What you should do: Output each record below exactly. No images go in the copy.

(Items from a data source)
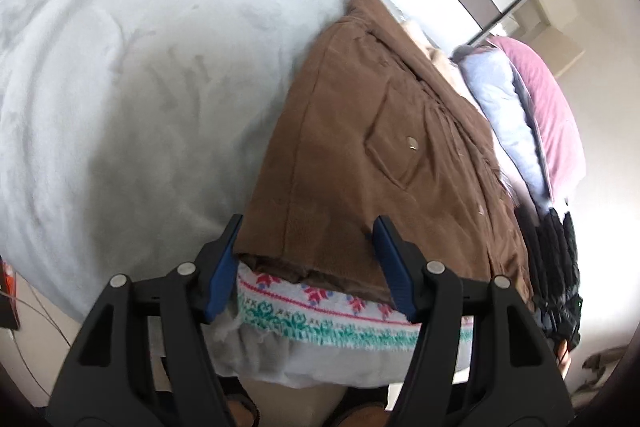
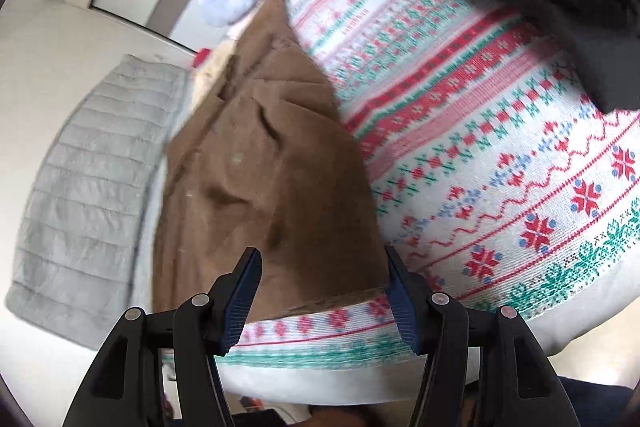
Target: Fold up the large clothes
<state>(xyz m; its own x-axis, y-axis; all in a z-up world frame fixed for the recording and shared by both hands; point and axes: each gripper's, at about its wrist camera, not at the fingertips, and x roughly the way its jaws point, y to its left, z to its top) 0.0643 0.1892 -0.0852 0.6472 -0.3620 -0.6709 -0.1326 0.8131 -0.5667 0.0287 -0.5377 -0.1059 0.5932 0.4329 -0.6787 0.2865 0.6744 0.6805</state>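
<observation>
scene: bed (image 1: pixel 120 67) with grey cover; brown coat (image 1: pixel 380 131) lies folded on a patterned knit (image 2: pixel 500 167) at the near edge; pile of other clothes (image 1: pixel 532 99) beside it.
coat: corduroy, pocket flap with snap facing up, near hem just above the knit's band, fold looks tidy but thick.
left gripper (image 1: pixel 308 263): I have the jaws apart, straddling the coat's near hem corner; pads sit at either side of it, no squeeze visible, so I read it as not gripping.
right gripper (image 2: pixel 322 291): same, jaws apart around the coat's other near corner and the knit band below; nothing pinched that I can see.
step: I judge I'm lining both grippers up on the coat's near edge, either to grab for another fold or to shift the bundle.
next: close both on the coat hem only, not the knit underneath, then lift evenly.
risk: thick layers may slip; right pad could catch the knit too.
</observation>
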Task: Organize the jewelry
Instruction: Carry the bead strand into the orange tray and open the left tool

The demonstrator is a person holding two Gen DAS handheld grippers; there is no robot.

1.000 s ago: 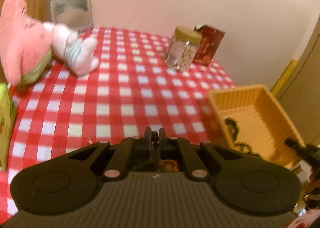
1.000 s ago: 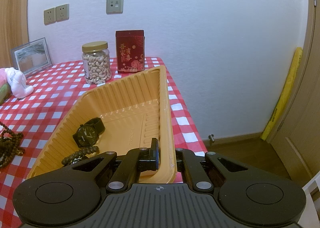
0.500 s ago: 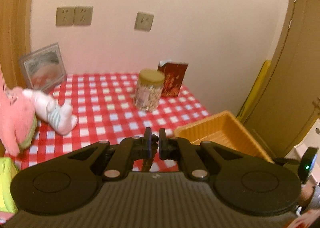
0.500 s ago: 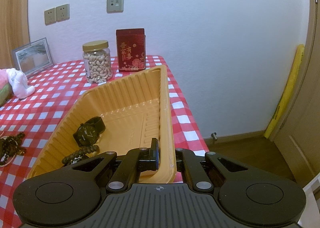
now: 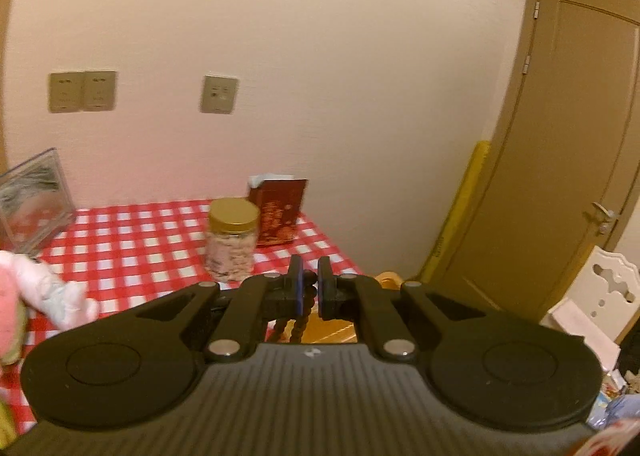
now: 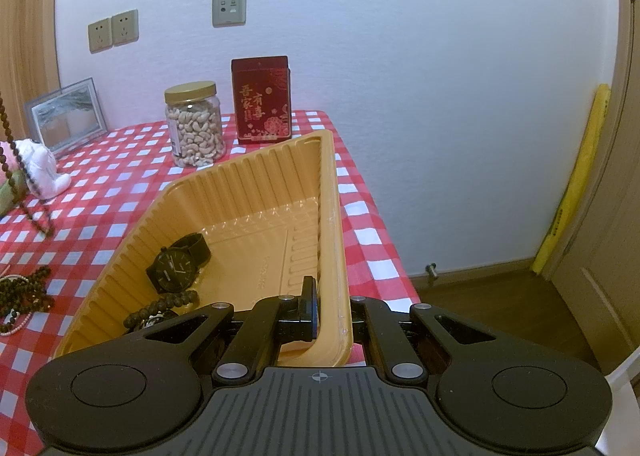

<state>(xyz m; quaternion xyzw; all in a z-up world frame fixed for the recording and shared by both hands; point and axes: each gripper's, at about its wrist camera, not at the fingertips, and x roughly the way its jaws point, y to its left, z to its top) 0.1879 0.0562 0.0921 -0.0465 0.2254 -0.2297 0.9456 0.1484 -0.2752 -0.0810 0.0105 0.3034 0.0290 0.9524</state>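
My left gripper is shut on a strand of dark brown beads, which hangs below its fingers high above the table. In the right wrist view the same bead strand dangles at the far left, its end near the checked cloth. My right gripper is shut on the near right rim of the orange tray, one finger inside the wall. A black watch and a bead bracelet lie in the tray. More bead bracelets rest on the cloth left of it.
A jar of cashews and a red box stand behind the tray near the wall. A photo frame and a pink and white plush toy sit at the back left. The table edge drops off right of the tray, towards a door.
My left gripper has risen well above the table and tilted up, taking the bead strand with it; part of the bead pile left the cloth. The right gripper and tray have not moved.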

Solved exercise:
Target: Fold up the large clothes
<state>(xyz m; its own x-axis, y-axis; all in a z-up world frame fixed for the recording and shared by both hands; point and axes: each gripper's, at about its wrist camera, not at the fingertips, and x roughly the way its jaws point, y to its left, z to its top) 0.0643 0.1892 -0.0852 0.6472 -0.3620 -0.6709 -0.1326 0.8131 -0.5667 0.0287 -0.5377 -0.1059 0.5932 0.4329 -0.6787 0.2865 0.6744 0.6805</state>
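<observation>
scene: bed (image 1: pixel 120 67) with grey cover; brown coat (image 1: pixel 380 131) lies folded on a patterned knit (image 2: pixel 500 167) at the near edge; pile of other clothes (image 1: pixel 532 99) beside it.
coat: corduroy, pocket flap with snap facing up, near hem just above the knit's band, fold looks tidy but thick.
left gripper (image 1: pixel 308 263): I have the jaws apart, straddling the coat's near hem corner; pads sit at either side of it, no squeeze visible, so I read it as not gripping.
right gripper (image 2: pixel 322 291): same, jaws apart around the coat's other near corner and the knit band below; nothing pinched that I can see.
step: I judge I'm lining both grippers up on the coat's near edge, either to grab for another fold or to shift the bundle.
next: close both on the coat hem only, not the knit underneath, then lift evenly.
risk: thick layers may slip; right pad could catch the knit too.
</observation>
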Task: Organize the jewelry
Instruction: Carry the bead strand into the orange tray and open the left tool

The demonstrator is a person holding two Gen DAS handheld grippers; there is no robot.

1.000 s ago: 
1.000 s ago: 
0.500 s ago: 
0.500 s ago: 
now: 
now: 

<state>(xyz m; quaternion xyzw; all in a z-up world frame fixed for the recording and shared by both hands; point and axes: each gripper's, at about its wrist camera, not at the fingertips, and x roughly the way its jaws point, y to its left, z to its top) 0.1879 0.0562 0.0921 -0.0465 0.2254 -0.2297 0.9456 0.1484 -0.2752 -0.0810 0.0105 0.3034 0.0290 0.9524</state>
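My left gripper is shut on a strand of dark brown beads, which hangs below its fingers high above the table. In the right wrist view the same bead strand dangles at the far left, its end near the checked cloth. My right gripper is shut on the near right rim of the orange tray, one finger inside the wall. A black watch and a bead bracelet lie in the tray. More bead bracelets rest on the cloth left of it.
A jar of cashews and a red box stand behind the tray near the wall. A photo frame and a pink and white plush toy sit at the back left. The table edge drops off right of the tray, towards a door.
My left gripper has risen well above the table and tilted up, taking the bead strand with it; part of the bead pile left the cloth. The right gripper and tray have not moved.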

This finishes the answer.